237 SAYILI YENİ TÜRK CEZA KANUNUNDA MEŞRU MÜDAFAA DAVALARI
Meşru müdafaanı, “ tarifini” şöyle yapabiliriz: Meşru müdafaa, kişinin, kendisini savunmasıdır.
Meşru müdafaanın, “ saldırıya “ ilişkin 4 şartı bulunmaktadır.
Birinci şart : Bir, “saldırı” olmalıdır. Saldırı, hukuk tarafından korunan haklara karşı zarar veya tehlike yaratacak insan davranışlarıdır. Saldırı, şiddet ve tehdit anlamına gelmektedir. Örneğin: 24.10.1995 tarihli bir Ceza Genel Kurulu kararında:”-…Kahvede otururken, dışarıdan silah sesi duyması üzerine, dışarı çıktığında, babasının cesedi başında elinde tüfek Bahattinin durduğunu gören sanık, Bahattini tabancası ile vurur, Yargıtay, saldırının pek muhtemel biçimde kendisine de yönelebileceğini kabul ederek, sanığın hareketini meşru müdafaa içinde kabul etmiştir.
İkinci şart: Saldırı, “haksız” olmalıdır. Örneğin: A, B ile zina yaparken eşi E tarafından yakalansa, E’nin tabancasına davranması üzerine A daha atik davranıp E’yi vursa, meşru savunmadan yararlanır.
Üçüncü Şart: Saldırı, bir “hakka” yönelmiş olmalıdır. Her türlü hak kelimesinin içine artık “ mal varlığı “ da dahildir. Üçüncü kişinin hakkına yönelik saldırıda, meşru müdafaa mümkündür.
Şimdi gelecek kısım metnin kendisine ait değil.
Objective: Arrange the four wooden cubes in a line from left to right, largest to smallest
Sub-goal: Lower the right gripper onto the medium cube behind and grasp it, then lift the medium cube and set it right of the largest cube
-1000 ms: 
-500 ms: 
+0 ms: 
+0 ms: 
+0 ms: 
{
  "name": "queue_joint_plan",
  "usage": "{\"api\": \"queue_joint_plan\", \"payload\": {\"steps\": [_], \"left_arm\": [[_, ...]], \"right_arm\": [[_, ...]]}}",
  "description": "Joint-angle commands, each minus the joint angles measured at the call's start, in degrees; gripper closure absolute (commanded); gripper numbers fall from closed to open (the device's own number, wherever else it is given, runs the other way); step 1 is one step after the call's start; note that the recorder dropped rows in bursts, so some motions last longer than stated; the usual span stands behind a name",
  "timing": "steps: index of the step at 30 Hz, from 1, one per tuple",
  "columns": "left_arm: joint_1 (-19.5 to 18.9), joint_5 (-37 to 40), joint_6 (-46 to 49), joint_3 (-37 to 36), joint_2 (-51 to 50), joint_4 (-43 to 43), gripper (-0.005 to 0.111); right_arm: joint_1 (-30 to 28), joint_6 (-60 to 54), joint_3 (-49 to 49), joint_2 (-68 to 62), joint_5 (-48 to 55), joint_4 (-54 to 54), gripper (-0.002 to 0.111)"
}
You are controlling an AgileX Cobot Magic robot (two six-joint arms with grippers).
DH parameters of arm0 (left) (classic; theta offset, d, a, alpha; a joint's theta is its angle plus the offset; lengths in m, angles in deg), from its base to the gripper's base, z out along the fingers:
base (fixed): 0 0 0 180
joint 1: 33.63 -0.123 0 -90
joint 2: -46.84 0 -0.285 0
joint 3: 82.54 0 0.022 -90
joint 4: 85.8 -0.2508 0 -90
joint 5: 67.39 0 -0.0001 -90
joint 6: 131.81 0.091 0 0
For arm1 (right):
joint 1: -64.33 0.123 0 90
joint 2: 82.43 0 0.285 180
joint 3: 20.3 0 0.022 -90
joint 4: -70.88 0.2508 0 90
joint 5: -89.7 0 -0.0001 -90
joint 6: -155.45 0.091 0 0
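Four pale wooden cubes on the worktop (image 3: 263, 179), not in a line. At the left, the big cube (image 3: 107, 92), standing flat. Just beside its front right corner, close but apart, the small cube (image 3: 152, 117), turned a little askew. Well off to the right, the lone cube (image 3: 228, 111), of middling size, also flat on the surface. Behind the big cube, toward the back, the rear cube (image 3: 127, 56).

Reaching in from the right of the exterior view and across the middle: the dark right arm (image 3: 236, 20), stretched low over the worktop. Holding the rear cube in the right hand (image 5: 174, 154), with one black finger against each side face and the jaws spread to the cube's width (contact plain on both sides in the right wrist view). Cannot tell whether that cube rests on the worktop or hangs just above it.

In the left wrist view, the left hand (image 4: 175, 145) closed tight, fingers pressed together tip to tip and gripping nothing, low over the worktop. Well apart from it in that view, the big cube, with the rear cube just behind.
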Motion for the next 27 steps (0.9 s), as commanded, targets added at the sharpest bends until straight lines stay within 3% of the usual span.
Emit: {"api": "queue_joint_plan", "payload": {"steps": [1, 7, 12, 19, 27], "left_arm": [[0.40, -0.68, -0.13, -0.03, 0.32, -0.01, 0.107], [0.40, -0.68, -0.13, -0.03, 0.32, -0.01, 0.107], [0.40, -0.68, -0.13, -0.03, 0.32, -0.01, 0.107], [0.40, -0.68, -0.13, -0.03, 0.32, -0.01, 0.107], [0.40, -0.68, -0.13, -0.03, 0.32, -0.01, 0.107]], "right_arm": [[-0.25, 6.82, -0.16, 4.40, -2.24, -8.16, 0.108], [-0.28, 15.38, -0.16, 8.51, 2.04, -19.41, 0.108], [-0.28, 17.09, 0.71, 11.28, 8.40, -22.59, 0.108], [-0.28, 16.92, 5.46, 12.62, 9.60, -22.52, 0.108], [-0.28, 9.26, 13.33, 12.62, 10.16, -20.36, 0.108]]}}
Dördüncü şart: Saldırı gerçekleşmiş yada saldırının tekrarlanması olasılığı bulunmalıdır. Örneğin: 15.02.2000 tarihli bir Ceza Genel Kurulu kararında: “-…Elindeki bıçağı, uyarıya rağmen bırakmayan bir kimse, saldırıya, “başlamış” sayılır. Hasmını yere yıkan bir kişinin saldırılarını daha ileri derecelere götüreceği anlaşılıyorsa, saldırı sona ermiş sayılmaz. Henüz başlamamış saldırı, tehlike teşkil edebilir ve sona eren bir saldırının tekrar edilmesi tehlikesi bulunabilir.
Meşru müdafaanın, “müdafaaya” ilişkin 3 koşulu vardır.
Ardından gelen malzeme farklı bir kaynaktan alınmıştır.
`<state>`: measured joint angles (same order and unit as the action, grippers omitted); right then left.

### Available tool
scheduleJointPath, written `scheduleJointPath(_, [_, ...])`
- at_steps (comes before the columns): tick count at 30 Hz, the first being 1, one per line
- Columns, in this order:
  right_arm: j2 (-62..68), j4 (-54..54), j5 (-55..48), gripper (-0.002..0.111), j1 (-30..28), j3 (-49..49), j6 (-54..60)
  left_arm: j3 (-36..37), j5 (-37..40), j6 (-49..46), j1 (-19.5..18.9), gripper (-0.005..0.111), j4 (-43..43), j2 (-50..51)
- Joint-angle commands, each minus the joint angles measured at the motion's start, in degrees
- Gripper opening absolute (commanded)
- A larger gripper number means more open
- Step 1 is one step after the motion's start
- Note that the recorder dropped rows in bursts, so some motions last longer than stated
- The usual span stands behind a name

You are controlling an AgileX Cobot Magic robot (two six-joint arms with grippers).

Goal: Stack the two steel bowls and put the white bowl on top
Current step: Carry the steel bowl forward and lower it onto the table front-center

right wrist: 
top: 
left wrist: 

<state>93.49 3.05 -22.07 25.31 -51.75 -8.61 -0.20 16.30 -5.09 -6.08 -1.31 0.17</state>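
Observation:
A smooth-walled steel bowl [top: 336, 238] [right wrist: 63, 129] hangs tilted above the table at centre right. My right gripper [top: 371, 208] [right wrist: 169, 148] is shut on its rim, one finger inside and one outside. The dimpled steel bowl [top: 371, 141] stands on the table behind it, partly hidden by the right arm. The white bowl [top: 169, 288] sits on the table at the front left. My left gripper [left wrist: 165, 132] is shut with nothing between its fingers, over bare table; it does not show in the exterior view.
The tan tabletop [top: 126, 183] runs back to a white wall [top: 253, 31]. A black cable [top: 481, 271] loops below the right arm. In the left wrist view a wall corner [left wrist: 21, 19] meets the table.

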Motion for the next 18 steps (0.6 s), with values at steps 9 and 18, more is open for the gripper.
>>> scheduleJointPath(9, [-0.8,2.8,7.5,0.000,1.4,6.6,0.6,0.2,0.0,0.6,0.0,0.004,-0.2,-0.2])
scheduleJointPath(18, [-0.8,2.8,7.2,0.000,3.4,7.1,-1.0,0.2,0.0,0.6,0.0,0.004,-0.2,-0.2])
Birinci Koşul: Savunmada, “zorunluluk” bulunmalıdır. Örneğin: “-…Yasal savunmada, hiçbir zaman ve hiçbir ahvalde sanığa kaçma mükellefiyeti tahmil edilemez ve kaçarak kurtulması istenemez veya bu halin kaçma olanağının var olup olmadığı, meşru müdafaa saptanırken asla gözetilemez (CGK. 26.11.1990 T., 1-275/300). Yine Yargıtay bir başka kararında: “-…Ölen Mustafa’nın elinde, “kama” olduğu halde suçluyu kovaladığı ve suçlunun bir “çifte tüfeğini” eline geçirerek, gelme vururum, ihtarına karşı da yine hücum etmesi üzerine, kama ile tecavüzün devam ettiği sırada, suçlunun çifte tüfeği ile ateş ederek, suçlu nefsini müdafaa mecburiyetinde kalmıştır. Mustafa’nın, kama ile vaki tecavüzünün adi tahrik olarak kabul edilmesi yolsuzdur”.
( 1CD,12.02.1941 T., 775/485).
İkinci Koşul: Müdafaa, saldırıya ve saldırana karşı yapılmalıdır.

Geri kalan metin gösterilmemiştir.